(Supplied information Opens)

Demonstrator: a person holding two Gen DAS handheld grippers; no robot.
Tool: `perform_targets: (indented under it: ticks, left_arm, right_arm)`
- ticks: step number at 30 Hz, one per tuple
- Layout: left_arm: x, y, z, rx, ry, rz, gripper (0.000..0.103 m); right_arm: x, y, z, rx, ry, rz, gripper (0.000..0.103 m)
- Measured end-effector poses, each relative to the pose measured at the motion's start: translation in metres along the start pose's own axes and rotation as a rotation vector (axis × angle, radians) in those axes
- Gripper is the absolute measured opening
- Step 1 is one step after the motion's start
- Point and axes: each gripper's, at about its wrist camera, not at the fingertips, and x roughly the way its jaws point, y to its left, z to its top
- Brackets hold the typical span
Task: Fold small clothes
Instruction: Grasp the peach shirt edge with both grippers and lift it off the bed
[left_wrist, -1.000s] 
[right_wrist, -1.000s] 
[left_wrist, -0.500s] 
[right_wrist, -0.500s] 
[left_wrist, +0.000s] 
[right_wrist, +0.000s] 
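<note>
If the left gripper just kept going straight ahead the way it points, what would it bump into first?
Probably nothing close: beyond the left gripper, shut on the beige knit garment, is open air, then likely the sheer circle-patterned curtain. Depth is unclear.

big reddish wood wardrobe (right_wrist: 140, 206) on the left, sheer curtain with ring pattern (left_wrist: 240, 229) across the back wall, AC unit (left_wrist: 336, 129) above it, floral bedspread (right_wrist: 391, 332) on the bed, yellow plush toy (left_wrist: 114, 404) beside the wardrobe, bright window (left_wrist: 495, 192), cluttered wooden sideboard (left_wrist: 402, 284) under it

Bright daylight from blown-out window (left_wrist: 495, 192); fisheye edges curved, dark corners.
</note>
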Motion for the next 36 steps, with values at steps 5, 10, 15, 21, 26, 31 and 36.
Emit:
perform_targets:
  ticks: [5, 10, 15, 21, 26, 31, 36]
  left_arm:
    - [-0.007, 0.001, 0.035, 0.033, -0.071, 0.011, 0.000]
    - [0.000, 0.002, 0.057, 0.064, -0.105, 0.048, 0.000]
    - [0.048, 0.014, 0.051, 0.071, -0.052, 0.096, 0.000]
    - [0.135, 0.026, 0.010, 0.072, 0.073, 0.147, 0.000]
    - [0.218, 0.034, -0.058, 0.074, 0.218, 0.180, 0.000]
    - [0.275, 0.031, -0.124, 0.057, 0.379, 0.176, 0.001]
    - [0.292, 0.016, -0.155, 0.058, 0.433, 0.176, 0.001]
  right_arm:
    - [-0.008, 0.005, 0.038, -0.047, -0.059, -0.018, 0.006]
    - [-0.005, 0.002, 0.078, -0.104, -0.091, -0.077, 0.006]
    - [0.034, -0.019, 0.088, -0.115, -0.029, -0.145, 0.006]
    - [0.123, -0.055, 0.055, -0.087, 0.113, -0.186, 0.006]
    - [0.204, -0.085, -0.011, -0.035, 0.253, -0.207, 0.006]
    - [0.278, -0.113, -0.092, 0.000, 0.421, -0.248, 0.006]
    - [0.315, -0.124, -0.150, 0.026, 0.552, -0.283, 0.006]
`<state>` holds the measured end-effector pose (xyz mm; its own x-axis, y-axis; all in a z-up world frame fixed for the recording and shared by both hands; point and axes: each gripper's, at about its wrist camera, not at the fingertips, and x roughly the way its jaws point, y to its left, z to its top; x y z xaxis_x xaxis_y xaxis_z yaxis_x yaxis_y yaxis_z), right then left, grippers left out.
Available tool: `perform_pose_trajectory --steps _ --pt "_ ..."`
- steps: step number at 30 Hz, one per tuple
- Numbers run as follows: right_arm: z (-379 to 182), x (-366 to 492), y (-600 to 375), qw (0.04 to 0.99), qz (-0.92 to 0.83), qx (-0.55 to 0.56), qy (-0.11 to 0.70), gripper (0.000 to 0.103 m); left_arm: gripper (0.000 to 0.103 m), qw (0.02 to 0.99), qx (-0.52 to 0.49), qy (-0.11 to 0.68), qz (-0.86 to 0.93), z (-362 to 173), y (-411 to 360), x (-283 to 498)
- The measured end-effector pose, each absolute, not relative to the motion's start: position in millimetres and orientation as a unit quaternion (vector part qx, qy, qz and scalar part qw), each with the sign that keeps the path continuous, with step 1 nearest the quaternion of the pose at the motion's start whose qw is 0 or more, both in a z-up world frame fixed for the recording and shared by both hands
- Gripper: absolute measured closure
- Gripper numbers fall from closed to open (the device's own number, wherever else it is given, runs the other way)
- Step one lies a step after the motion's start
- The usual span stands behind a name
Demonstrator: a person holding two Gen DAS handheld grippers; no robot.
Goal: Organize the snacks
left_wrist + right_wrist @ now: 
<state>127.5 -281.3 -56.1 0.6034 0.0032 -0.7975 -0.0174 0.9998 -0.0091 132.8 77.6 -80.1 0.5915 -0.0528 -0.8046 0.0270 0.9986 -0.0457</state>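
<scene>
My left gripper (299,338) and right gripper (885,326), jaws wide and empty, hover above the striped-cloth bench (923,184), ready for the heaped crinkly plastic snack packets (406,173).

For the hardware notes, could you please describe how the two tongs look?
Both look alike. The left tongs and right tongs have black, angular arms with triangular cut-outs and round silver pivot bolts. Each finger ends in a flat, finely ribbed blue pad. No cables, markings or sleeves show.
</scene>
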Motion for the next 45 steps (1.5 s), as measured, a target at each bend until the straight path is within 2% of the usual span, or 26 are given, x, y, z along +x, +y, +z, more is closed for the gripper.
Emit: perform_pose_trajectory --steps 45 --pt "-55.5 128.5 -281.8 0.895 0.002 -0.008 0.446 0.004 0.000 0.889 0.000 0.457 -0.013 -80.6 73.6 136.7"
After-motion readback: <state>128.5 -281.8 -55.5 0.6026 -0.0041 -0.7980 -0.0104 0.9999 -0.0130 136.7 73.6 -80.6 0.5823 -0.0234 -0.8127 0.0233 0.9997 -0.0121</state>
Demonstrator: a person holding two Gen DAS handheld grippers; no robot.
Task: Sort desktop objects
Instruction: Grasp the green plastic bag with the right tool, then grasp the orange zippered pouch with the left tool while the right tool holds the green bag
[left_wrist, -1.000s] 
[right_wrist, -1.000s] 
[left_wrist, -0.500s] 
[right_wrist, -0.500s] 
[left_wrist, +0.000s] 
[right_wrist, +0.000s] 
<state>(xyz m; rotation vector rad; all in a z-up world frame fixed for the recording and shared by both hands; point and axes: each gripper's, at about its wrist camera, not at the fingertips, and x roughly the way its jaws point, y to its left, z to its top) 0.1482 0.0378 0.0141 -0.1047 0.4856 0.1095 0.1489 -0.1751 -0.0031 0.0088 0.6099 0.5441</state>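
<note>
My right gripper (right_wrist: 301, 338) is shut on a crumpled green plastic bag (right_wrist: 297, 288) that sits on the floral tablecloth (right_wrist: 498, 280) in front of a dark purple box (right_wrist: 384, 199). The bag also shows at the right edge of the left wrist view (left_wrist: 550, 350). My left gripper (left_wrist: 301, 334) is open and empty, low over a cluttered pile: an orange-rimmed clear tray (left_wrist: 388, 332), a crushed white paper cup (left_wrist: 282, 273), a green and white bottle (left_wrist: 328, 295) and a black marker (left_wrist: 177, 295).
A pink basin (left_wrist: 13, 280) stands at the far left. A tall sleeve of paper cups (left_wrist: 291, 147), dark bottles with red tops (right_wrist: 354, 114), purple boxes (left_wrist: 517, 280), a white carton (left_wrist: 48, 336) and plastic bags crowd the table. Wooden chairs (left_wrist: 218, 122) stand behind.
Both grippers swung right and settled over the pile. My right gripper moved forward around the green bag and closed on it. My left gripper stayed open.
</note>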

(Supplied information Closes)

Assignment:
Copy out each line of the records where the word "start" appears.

Output for this task:
- Measured end-effector poses, each relative to the pose measured at the motion's start: translation in metres along the start pose's own axes and rotation as a rotation vector (axis × angle, radians) in those axes
- Step 1 is one step after the motion's start
- The measured end-effector pose, each absolute, not relative to the motion's start: position in millimetres and orientation as a unit quaternion (vector part qx, qy, qz and scalar part qw), each with the sign that keeps the path continuous, with step 1 nearest the quaternion of the pose at the motion's start whose qw is 0 or more, both in a z-up world frame fixed for the recording and shared by both hands
- Step one lies a step after the motion's start

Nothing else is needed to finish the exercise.